Handmade gifts and souvenirs in Seoul

Your shopping list in Seoul is going to grow even longer. From artisan-made handicrafts to modern products with traditional designs, these must-buy Korean souvenirs are ideal mementos of your trip as well as gifts for friends and family back home.

A visit to Seoul promises a one-of-a-kind travel experience, packed with delectable cuisine, breathtaking natural scenery, and fascinating cultural experiences. You’ll want to bring home a souvenir of your trip to share with a friend or to keep for yourself so you can experience your Korean adventures again and again.

Where to shop for souvenirs with Seoul

Insadong, Seoul’s traditional culture district, is a good site to start your souvenir buying. Its touristic main street is lined with stores offering anything from K-pop memorabilia and cosmetics to more traditional products like calligraphy brushes and pottery, with quality varies from store to store.


Off the usual road, explore the neighborhood’s maze of lanes to find a plethora of traditional tea shops, attractive galleries, and workshops that provide more selected selections of artisan products.

Similar stores can be found in nearby Samcheongdong and Bukchon Hanok Village, though finding them can be difficult because they are more spread, not to mention obscure. If you have the time, though, looking for them is an experience in and of itself, as these specialty workshops and businesses are nestled amidst lovely hanok, traditional Korean residences.

Must-try Korean souvenirs

Hanbok: Traditional Korean apparel, worn daily until approximately a century ago, is making a resurgence with contemporary styles that are not only catwalk-worthy but also wearable.

Stamps: For thousands of years, Korean stamp seals, or dojang, have been used as a signature on official documents and even artwork. Take your stationery game to the next level with a one-of-a-kind, personalized stamp, which can be designed on the spot at one of Insadong’s many stamp shops.

Embroidery: Embroidered garments used to identify a wearer’s position, while patterns represented class and position. Women also sewed motifs into household goods based on their family’s wants. These motifs are still employed in current designs on practical items like bags and cushions.

Dyed textiles: Persimmon, walnut, indigo, and even squid ink are used in the Korean technique of natural dyeing to lend color to textiles. Despite the fact that most conventional techniques have been supplanted by computers, a few artists continue to pursue this ancient art.


Ssamziegil, a quirky shopping complex made up of 70 individual boutiques specializing in handcrafted things, is a one-stop shop for exceptional Korean souvenirs.
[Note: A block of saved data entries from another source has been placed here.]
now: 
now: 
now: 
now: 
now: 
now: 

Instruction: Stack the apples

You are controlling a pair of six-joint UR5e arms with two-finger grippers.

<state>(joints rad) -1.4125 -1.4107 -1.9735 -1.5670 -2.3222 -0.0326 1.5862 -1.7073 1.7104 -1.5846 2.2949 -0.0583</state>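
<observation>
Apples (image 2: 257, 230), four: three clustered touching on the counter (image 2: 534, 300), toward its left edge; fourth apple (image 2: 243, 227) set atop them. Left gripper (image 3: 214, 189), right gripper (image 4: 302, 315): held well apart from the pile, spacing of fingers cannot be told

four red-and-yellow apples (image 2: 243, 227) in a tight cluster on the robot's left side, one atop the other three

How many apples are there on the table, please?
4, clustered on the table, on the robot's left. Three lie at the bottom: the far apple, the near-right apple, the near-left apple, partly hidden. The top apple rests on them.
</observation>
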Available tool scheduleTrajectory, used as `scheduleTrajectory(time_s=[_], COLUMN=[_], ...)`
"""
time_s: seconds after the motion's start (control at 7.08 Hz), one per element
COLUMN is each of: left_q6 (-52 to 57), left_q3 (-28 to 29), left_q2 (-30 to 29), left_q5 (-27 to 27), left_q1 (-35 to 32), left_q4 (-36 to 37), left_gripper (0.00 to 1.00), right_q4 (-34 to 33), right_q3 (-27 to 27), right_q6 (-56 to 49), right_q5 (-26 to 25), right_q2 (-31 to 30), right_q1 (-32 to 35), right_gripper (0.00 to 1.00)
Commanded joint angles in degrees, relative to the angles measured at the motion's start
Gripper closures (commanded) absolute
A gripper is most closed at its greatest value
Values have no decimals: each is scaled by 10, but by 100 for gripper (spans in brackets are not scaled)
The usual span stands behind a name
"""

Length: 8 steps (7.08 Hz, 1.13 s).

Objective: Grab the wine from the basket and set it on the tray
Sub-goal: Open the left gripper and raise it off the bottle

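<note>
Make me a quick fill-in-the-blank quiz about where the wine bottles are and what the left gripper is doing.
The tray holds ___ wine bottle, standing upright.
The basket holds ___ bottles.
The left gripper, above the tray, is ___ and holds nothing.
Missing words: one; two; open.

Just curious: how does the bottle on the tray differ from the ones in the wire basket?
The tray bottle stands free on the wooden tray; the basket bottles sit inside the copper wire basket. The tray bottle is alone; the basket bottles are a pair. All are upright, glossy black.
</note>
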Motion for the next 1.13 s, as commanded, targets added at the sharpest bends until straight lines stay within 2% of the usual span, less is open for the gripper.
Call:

Ssamziegil has it all: embroidered pouches, hanji boxes, silk fans, and even clay dioramas of iconic Korean themes (think pojangmacha street-food tents and thatched cottages). It’s also built so that you can simply window shop your way through all of the stores until something special strikes your attention.

DDP Design Shop


The DDP Design Shop, located in the ultra-futuristic Dongdaemun Design Plaza, provides contemporary items developed by local designers. Search through hundreds of items ranging from eccentric home decor to innovative interpretations on traditional handicrafts. Korean-themed painted fabrics, jewelry, and kitchenwares are very appealing.

🇲🇦 Zineb El Fathi

Sharing my experience living in South Korea.